**Your task**
The whole of the data is to be duplicated precisely.

-------- Given data

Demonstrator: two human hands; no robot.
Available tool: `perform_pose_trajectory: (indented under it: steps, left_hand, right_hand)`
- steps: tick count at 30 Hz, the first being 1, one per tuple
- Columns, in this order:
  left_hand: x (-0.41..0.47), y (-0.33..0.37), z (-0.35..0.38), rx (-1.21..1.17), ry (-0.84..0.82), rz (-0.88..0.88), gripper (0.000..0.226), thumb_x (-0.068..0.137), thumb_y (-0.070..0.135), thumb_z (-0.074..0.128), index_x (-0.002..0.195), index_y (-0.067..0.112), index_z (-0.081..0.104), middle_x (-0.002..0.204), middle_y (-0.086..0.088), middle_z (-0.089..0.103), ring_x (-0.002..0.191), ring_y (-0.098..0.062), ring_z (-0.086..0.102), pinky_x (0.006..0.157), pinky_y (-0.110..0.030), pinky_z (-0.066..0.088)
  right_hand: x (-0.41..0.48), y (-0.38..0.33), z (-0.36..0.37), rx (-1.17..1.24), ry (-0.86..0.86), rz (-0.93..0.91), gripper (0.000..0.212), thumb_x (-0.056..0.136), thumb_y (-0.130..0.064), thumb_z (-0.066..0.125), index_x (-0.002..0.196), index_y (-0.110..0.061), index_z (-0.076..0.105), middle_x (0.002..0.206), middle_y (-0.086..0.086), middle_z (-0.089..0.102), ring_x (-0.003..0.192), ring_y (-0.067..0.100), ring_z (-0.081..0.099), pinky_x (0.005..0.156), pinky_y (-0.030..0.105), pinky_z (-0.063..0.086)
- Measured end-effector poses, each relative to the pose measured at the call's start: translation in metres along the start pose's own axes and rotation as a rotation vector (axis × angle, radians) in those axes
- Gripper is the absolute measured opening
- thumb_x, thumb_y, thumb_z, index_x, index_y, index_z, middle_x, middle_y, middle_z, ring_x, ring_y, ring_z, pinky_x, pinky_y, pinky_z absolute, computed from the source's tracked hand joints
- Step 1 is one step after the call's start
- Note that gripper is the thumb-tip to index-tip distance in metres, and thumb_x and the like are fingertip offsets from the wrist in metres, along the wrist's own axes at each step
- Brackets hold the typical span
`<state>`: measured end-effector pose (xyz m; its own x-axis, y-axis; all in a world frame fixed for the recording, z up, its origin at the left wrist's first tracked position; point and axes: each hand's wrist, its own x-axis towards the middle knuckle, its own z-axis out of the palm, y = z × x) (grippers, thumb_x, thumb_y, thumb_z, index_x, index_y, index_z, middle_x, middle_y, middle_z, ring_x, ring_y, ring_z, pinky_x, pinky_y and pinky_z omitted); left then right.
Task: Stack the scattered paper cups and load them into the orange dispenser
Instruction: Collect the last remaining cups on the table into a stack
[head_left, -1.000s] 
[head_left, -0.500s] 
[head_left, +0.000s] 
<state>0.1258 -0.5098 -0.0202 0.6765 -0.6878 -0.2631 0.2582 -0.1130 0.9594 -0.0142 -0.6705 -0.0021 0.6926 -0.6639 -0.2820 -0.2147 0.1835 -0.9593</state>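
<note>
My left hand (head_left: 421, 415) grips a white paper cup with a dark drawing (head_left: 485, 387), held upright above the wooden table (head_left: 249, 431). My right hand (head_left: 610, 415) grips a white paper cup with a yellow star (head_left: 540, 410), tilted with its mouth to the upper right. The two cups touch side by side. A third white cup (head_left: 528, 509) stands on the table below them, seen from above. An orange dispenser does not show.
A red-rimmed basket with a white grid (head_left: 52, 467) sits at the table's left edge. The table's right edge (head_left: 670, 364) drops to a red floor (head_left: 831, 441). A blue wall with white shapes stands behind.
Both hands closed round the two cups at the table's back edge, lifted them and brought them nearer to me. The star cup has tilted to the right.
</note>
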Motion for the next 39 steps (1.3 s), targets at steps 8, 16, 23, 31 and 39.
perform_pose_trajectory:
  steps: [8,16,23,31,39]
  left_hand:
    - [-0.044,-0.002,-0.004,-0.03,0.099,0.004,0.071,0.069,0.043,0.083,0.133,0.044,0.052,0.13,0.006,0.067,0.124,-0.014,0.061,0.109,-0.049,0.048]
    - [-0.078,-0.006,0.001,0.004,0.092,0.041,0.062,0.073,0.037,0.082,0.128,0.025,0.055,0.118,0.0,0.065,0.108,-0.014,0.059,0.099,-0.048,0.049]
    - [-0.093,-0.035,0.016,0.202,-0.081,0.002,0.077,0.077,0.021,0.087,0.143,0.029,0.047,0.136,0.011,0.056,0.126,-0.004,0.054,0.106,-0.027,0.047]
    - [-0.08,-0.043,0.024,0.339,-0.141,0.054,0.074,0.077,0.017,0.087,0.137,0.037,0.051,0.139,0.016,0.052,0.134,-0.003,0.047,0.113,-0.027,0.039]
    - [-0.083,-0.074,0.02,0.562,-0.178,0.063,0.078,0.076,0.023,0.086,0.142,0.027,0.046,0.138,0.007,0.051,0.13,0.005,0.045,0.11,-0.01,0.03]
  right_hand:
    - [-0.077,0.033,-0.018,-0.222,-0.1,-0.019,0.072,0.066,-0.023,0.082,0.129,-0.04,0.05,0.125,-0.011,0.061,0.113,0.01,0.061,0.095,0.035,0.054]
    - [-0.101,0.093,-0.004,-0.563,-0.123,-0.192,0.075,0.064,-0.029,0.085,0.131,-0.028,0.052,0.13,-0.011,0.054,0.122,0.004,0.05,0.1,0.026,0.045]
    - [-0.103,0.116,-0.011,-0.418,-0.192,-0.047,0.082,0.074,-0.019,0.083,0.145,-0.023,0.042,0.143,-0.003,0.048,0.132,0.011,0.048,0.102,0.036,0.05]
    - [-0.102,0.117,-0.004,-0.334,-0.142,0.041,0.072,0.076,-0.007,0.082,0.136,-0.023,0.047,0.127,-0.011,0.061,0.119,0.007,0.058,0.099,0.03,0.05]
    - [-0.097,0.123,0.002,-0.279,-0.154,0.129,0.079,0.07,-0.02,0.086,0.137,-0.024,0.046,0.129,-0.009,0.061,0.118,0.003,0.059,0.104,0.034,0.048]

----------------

**Answer below**
Demonstrator: two human hands; no robot.
Available tool: `perform_pose_trajectory: (indented under it: steps, left_hand, right_hand)`
- steps: tick count at 30 Hz, the first being 1, one per tuple
- Columns, in this order:
  left_hand: x (-0.41..0.47), y (-0.33..0.37), z (-0.35..0.38), rx (-1.21..1.17), ry (-0.84..0.82), rz (-0.88..0.88), gripper (0.000..0.226), thumb_x (-0.068..0.137), thumb_y (-0.070..0.135), thumb_z (-0.074..0.128), index_x (-0.002..0.195), index_y (-0.067..0.112), index_z (-0.081..0.104), middle_x (-0.002..0.204), middle_y (-0.086..0.088), middle_z (-0.089..0.103), ring_x (-0.002..0.191), ring_y (-0.098..0.062), ring_z (-0.086..0.102), pinky_x (0.006..0.157), pinky_y (-0.110..0.030), pinky_z (-0.066..0.088)
  right_hand: x (-0.41..0.48), y (-0.38..0.33), z (-0.36..0.37), rx (-1.17..1.24), ry (-0.86..0.86), rz (-0.93..0.91), gripper (0.000..0.212), thumb_x (-0.056..0.136), thumb_y (-0.130..0.064), thumb_z (-0.066..0.125), index_x (-0.002..0.196), index_y (-0.110..0.061), index_z (-0.076..0.105), middle_x (0.002..0.206), middle_y (-0.086..0.086), middle_z (-0.089..0.102), ring_x (-0.003..0.192), ring_y (-0.067..0.100), ring_z (-0.081..0.099), pinky_x (0.005..0.156), pinky_y (-0.030..0.105), pinky_z (-0.063..0.086)
- Measured end-effector poses, each relative to the pose measured at the call's start: translation in metres along the start pose's own axes and rotation as a rotation vector (axis × angle, radians) in those axes
- Gripper is the absolute measured opening
- thumb_x, thumb_y, thumb_z, index_x, index_y, index_z, middle_x, middle_y, middle_z, ring_x, ring_y, ring_z, pinky_x, pinky_y, pinky_z absolute, computed from the source's tracked hand joints
- Step 1 is one step after the call's start
- Note that gripper is the thumb-tip to index-tip distance in metres, and thumb_x and the like are fingertip offsets from the wrist in metres, along the wrist's own axes at each step
- Brackets hold the typical span
`<state>`: measured end-effector pose (xyz m; its own x-axis, y-axis; all in a world frame fixed for the recording, z up, its origin at the left wrist's first tracked position; point and axes: each hand's wrist, its own x-axis towards the middle knuckle, its own z-axis out of the palm, y = z × x) (grippers, thumb_x, thumb_y, thumb_z, index_x, index_y, index_z, middle_x, middle_y, middle_z, ring_x, ring_y, ring_z, pinky_x, pinky_y and pinky_z omitted); left then right.
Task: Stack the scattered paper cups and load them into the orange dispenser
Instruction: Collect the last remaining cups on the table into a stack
[head_left, -1.000s] 
[head_left, -0.500s] 
[head_left, +0.000s] 
<state>0.1258 -0.5098 -0.0202 0.6765 -0.6878 -0.2631 0.2582 -0.1130 0.9594 -0.0142 -0.6705 -0.0021 0.6926 -0.6639 -0.2820 -0.2147 0.1835 -0.9593</state>
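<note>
My left hand (head_left: 421, 415) grips a white paper cup with a dark drawing (head_left: 485, 387), held upright above the wooden table (head_left: 249, 431). My right hand (head_left: 610, 415) grips a white paper cup with a yellow star (head_left: 540, 410), tilted with its mouth to the upper right. The two cups touch side by side. A third white cup (head_left: 528, 509) stands on the table below them, seen from above. An orange dispenser does not show.
A red-rimmed basket with a white grid (head_left: 52, 467) sits at the table's left edge. The table's right edge (head_left: 670, 364) drops to a red floor (head_left: 831, 441). A blue wall with white shapes stands behind.
Both hands closed round the two cups at the table's back edge, lifted them and brought them nearer to me. The star cup has tilted to the right.
</note>
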Motion for the next 39 steps (1.3 s), targets at steps 8, 16, 23, 31 and 39.
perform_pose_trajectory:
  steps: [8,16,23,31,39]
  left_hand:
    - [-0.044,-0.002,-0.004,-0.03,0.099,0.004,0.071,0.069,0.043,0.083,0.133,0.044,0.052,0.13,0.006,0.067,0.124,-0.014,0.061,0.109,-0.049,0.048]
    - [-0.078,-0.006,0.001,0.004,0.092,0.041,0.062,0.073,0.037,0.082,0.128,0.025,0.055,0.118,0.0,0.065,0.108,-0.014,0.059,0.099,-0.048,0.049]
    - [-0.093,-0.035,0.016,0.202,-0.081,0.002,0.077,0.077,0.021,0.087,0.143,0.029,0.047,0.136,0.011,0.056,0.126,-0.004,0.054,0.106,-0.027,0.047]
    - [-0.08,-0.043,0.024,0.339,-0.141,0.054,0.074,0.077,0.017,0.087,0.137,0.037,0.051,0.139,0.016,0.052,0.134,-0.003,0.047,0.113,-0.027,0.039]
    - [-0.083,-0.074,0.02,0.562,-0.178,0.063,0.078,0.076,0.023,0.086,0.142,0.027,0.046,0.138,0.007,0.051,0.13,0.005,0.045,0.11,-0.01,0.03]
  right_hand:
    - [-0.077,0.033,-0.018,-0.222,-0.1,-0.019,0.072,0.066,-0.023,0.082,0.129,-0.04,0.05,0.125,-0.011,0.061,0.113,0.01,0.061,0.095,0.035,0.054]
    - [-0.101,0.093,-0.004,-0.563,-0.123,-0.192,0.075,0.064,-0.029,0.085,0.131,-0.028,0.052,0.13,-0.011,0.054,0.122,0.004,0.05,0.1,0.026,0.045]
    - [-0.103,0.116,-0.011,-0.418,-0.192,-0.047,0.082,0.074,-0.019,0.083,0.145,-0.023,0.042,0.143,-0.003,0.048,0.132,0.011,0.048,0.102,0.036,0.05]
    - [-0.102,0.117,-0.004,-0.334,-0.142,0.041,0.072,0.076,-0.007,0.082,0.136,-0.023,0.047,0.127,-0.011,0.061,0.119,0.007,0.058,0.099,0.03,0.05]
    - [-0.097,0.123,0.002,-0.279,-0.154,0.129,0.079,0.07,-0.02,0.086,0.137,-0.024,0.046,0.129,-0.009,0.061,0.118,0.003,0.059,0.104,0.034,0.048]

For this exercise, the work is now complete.